If they quit their jobs in the near future they will have to wait for a long time to get such payment, the striking workers complained.

Most of the strikers said such lump sums help them pay for their daily needs when they already face financial difficulties while seeking new jobs after quitting the old ones. Some other said they may quit their current job and start business on their own in the future, so they want to get such lump sums upon resignation as capital for their new career. Most strikers requested that the law give them the right to decide on either taking a lump-sum social insurance allowance or accumulating their periods of payment of social insurance in order to receive a pension when they retire.   After listening to these opinions and aspirations, the Ho Chi Minh City People’s Committee, the Ministry of Labor, War Invalids, and Social Affairs, and the Vietnam General Confederation of Labor, have submitted them to the central government for consideration.       At a press briefing after the government’s meeting, Nguyen Van Nen, Minister-Chairman of the Government Office, told Tuoi Tre (Youth) newspaper that the government considers Pou Yuen workers’ request legitimate. Therefore, the government will ask the National Assembly to revise Article 60 to allow employees to either take lump-sum social insurance allowances upon resignation or accumulating their periods of payment of social insurance so as to receive a pension, Minister Nen said. “From now until December 31, 2015, no changes will be made to all regulations related to social insurance payment.
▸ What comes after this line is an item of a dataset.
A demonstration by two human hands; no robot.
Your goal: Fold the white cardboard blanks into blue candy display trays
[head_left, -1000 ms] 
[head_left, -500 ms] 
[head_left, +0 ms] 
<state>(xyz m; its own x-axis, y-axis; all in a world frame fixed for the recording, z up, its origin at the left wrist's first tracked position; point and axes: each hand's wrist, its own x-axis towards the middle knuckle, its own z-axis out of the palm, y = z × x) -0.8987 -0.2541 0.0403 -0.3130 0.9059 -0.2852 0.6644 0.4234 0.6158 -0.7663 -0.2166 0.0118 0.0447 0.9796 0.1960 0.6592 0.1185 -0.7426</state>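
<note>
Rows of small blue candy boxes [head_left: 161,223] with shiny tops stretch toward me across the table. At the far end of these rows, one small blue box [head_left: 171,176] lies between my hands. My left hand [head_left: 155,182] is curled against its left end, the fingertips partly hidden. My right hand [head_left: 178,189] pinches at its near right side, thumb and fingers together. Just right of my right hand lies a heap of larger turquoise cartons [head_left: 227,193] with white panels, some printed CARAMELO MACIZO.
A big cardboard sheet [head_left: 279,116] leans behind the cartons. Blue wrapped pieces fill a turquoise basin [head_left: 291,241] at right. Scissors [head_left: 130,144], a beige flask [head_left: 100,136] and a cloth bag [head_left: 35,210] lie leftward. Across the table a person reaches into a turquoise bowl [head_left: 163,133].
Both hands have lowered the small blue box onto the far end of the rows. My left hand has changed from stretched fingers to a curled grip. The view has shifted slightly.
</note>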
On May 20, the government will convene a meeting and make a proposal to the National Assembly regarding this matter,” he said. “We find that the government’s move, which is based on workers’ legitimate request, is reasonable and suitable for current conditions. On this basis, we call on all striking workers to set their mind at rest and resume work. “Workers should be calm and should not follow any provocation or instigation of anyone to do anything that goes against their legitimate interests,” the minister said.Lao Dong (Labor) newspaper cited a source from Pou Yuen workers as saying that striking workers have resumed work since this morning, April 2, a week after the strike broke out on March 26. Bich Thao, who has worked for Pou Yuen for three years, was quoted by Lao Dong as saying that all workers were very happy to know, through the company’s loudspeaker, that the government has agreed to propose amending Article 60 so that they can take lump-sum social insurance allowance payments.